Stop making excuses for the man who treats you like dirt

Stop making excuses for the man who treats you like dirt

Even though we're miles apart and even though you don't know me, we are us so close and bound in our pain.

I know how you feel every day. I know you want the relationship to work, but honey, you can't be the only one trying.

Because sooner or later you will Fed up with his stupid excuses and reasons why he can't give you the love you need.

I know because I've been in this situation myself. Just like you, I once fell in love with a man who didn't give a fuck about me.

And I tried so hard to make it work out for us.

< em>I bought our peace in our home and paid for it with my tears. I started a fire in our bedroom when he wouldn't sleep with me.

Most importantly, I loved him more than he loved me.

I was a woman so easy to love – a woman who deserved everything but got nothing in the end. And that broke my heart. It took me so much time to recover and get back up.

It was a long process and I had to go through it all by myself while he made a new one was looking for victims.

I couldn't believe that someone who had sworn their love for me could do this to me.

I couldn't believe he treated me like crap the whole time and I just thought it was just a&szz; was a phase and that he would change.

Because people change when they love, but I guess he never loved me.

He only came to me when things got difficult. At that time I probably suited him very well. And he knew that.

He could see it in my eyes when we were alone. He could feel it in the way I touched his body when he was sleeping.

He could feel it in my kisses. He could feel it in my strong heartbeat when he laid his head on my chest.

But even though he knew all this, he never gave me what I craved so much.< /p>

He was just a man who taught me a life lesson the hard way.

He was a man who crushed me emotionally and left nothing for others to come into my life.

With him I was completely drained, without an ounce of the zest for life that I used to have.

I lost myself with him because I was so preoccupied with everything he wanted from me wanted.

With him I became deaf and at some point I learned to live like that. But then one day I saw myself in the mirror and was shocked by the sight.

I couldn't recognize myself anymore. I looked like a ghost in oversized clothes, with greasy hair and dark circles under my eyes.

My lips were pale, as was my skin, and my eyes were barely open. There was no more twinkle in my eyes and no smile on my lips.

I was just the shell of the woman I used to be and I didn't like any of it.

< p>That shook me awake and I knew I had to do something with my life. So I left him, even though it broke my heart.

I had to leave him because there was nothing left to hold on to.

And even though it was the worst moment of my life, I will never regret it because that day I saved myself from him.

While I'm telling you my story, white&rszlig; me that you have the same shitß going through what I did and I don’t want you to mess up your life like I did.

I want you to be smarter and not let him treat you like dirt because you show M’ ;know how they should treat you. 

I want you to stand up for yourself and fight against anyone who gives you less than you do merit.
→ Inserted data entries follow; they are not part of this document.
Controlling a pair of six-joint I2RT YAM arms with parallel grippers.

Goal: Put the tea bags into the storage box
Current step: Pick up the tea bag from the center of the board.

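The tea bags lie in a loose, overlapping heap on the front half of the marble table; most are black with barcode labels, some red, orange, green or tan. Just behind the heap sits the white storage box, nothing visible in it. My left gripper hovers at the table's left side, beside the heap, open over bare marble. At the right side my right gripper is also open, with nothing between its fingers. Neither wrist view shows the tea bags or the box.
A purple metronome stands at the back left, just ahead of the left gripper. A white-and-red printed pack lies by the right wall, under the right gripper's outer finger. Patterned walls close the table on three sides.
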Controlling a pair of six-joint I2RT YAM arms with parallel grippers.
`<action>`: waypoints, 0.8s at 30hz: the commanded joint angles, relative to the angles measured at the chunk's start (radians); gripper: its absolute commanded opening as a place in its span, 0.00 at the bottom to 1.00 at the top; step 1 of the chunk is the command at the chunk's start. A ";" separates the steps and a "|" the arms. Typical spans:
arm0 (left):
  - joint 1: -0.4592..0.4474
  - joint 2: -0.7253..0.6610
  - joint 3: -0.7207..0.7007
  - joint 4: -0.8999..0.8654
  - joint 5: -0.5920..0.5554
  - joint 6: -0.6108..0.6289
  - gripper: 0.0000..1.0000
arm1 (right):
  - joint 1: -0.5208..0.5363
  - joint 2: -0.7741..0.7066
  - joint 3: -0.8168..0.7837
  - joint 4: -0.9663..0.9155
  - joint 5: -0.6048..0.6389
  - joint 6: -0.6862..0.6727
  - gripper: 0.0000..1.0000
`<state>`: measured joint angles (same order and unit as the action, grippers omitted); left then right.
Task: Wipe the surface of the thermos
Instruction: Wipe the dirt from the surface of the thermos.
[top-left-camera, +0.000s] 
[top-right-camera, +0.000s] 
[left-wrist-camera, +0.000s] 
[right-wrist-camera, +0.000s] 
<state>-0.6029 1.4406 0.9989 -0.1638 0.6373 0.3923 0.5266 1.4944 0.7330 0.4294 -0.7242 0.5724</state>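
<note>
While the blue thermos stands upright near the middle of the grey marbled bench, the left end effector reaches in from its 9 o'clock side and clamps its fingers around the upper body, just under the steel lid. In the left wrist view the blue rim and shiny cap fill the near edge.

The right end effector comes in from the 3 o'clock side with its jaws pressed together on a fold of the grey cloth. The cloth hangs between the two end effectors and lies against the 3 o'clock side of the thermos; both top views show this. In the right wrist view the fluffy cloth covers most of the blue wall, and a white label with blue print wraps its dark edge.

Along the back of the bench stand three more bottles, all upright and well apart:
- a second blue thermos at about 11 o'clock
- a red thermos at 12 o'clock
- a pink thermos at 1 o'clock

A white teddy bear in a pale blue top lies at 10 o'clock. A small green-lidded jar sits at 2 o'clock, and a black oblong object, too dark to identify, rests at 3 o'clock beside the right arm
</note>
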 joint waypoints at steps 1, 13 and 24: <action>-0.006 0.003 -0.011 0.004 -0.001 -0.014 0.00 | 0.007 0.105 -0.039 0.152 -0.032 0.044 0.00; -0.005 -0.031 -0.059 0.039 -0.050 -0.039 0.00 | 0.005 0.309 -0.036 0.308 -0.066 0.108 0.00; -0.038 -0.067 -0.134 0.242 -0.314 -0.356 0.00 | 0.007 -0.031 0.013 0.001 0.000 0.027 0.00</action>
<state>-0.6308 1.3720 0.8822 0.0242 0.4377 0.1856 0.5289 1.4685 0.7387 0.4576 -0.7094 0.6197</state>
And trust me, you deserve so much more than he can give you.

I know you think you love him now, but once you finally realize what he's done to you and how many times you've overlooked his crap, you'll realize that in the end he's not worth the wait is.
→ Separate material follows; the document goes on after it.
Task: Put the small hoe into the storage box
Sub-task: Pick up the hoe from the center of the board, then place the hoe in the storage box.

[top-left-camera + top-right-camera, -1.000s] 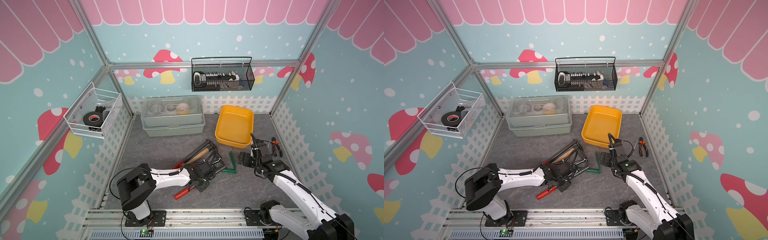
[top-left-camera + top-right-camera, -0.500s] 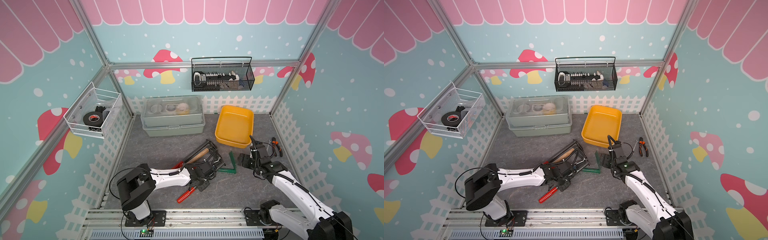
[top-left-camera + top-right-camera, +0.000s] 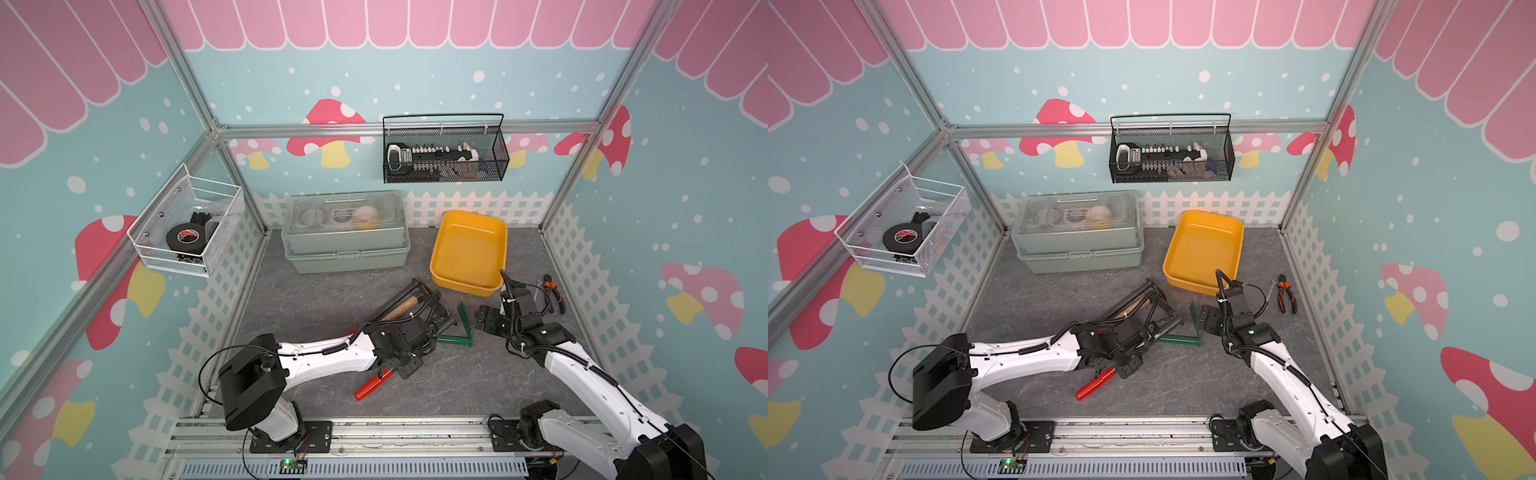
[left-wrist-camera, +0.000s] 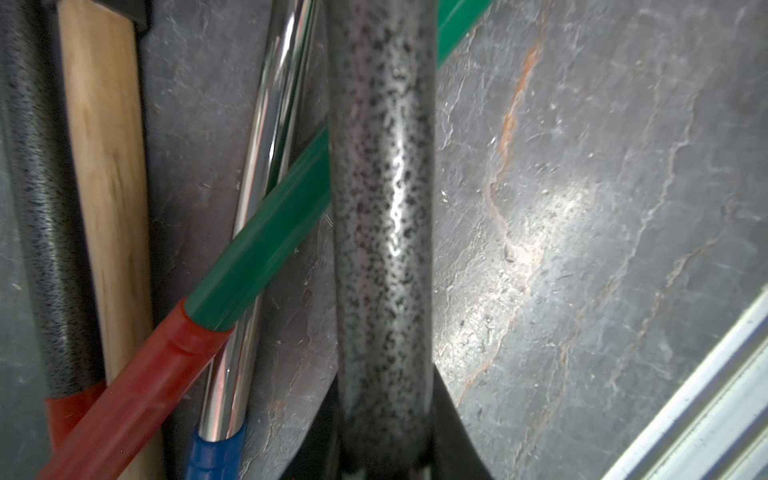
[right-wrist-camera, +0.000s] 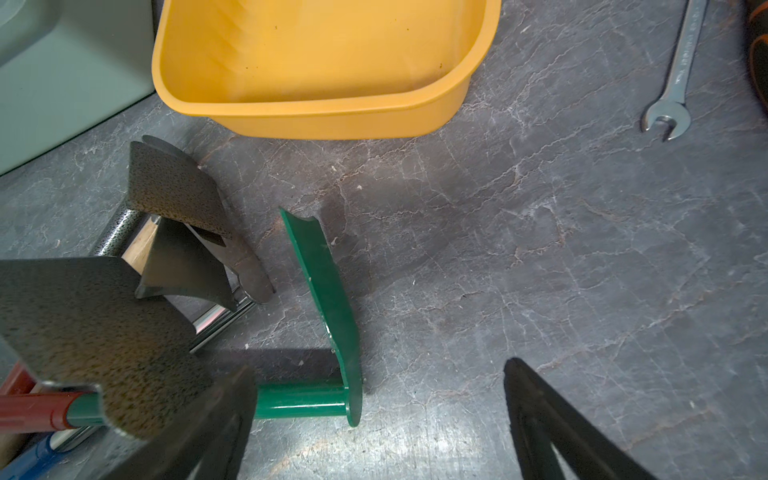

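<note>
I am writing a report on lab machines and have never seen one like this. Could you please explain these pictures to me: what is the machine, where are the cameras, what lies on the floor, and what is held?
Two white robot arms stand on a rail. Each ends in a two-finger gripper. Two pictures look down on the whole booth from above, and two come from cameras on the wrists. On the grey floor lie an empty yellow box, a grey case, pliers, a wrench and a heap of long tools, among them a green tool. The left gripper is shut on a speckled handle in that heap. The right gripper is open and holds nothing, near the green tool.
</note>
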Robot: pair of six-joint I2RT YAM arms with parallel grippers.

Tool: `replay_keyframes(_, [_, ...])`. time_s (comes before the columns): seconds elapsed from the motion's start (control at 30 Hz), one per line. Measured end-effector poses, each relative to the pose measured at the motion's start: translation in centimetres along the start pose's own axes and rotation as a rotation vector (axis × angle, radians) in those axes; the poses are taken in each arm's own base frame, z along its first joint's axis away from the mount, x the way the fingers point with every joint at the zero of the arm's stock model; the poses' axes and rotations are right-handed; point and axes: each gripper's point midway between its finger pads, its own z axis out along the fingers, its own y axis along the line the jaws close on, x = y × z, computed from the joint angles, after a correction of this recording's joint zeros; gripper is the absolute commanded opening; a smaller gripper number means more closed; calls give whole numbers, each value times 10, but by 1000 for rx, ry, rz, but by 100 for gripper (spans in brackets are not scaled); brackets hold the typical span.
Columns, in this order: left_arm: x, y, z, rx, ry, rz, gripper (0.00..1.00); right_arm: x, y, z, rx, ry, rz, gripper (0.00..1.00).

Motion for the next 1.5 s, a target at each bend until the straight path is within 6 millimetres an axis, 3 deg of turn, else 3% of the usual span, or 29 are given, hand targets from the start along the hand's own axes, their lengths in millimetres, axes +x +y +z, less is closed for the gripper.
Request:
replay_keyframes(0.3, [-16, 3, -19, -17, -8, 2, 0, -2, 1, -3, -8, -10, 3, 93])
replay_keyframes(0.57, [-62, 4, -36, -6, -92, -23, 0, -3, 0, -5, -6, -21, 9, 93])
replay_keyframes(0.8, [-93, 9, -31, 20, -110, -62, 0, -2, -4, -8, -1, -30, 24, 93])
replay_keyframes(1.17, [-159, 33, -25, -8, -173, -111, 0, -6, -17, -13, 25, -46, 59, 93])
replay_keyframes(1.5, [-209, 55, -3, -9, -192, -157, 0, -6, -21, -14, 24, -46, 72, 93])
He made zero effort for you to stay with him and he would probably be happier if you left him with that he can get at his next victim.
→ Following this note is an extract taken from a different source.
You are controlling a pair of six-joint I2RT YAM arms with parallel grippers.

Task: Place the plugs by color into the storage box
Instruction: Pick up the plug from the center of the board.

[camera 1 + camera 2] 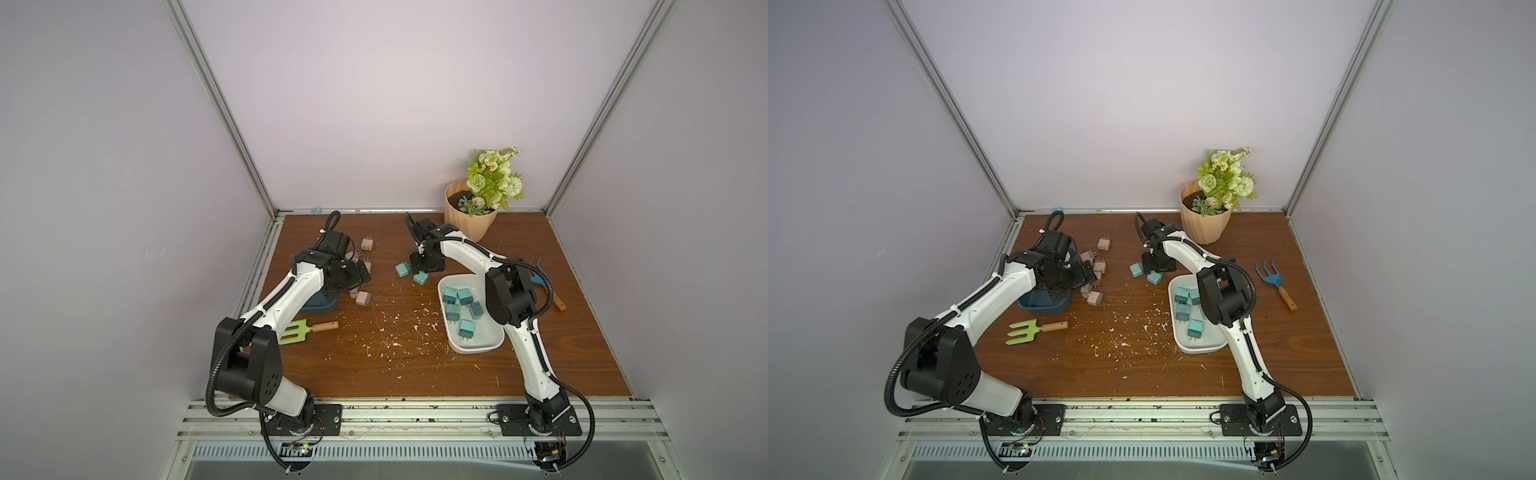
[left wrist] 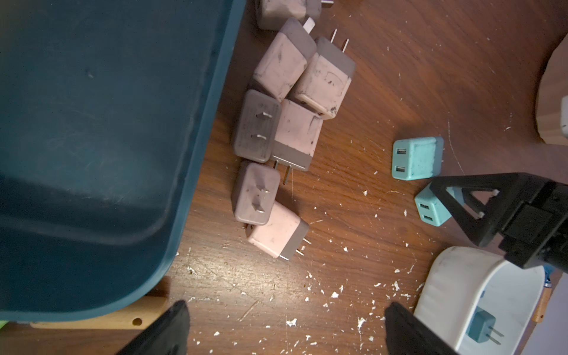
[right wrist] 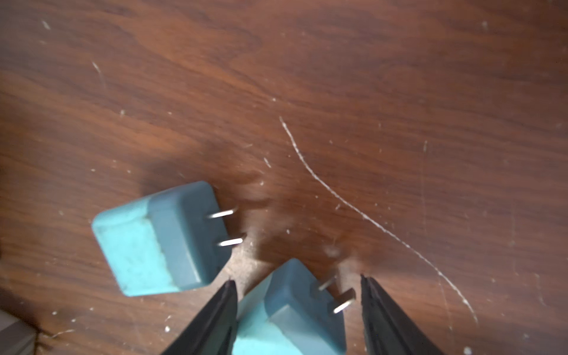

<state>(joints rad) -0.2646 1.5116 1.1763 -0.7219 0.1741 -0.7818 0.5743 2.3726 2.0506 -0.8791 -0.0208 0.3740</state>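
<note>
Desk (image 1: 415,374): brown wood grain, scratched, littered with white flecks (image 1: 390,328). Two containers on it. The dark teal bin (image 2: 92,138) sits on my left arm's side, and I see no plug in the part of it the left wrist view shows. The white tray (image 1: 473,351) on the right arm's side already carries several teal plugs (image 1: 465,328). Left pincer (image 2: 285,304): jaws wide apart, nothing between them, hanging above bare desk near the bin's corner. The tan plugs (image 2: 289,132) lie in a touching cluster just beside the bin's rim, none in reach of the jaws yet. Right pincer (image 3: 296,279): jaws apart, straddling one teal plug (image 3: 292,316) on the desk just beyond the tray's far end. One finger is at the plug's side; the other stands off near the prongs (image 3: 338,295), so I judge it not yet clamped. A second teal plug (image 3: 159,242) lies just beside the first finger, prongs pointing the same general way. Handling estimate: small rigid plastic cubes, light, faces smooth though scuffed, so they are liable to pivot or squirt out if pinched at a corner. Best hold is across two flat opposite body faces, clear of the thin prongs. Risk: the near finger nudging the neighbouring plug.
</note>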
And he won't stop until he bumps into someone who doesn't love him enough and shows him what an asshole he is.

So please, if you and you care about your life and if you want to have a good life, stop defending him and just go.

You're just lying to yourself by saying all the nice things ü tell about him and the more you do that, the more you will believe in it yourself. So stop in time and leave this toxic man because he doesn't deserve you.

Don't you see that you are much better than him and that he will never give you the love you need?

Don't you see that he will only take advantage of you if you stay with him , and then abandons you like you were never a part of his life?

Trust me, I know how much it hurts. I know it's because i've been through that already and i don't want you to go through the same pain that i did.

Remember, you'll never find the right one if you don't let go of the wrong one.

Be strong enough to make that decision now and keep yourself from more tears.

Show yourself and him that you are not an option and that you cannot be treated like that. Show him that you don't need him to complete you.

You just need someone who accepts you completely!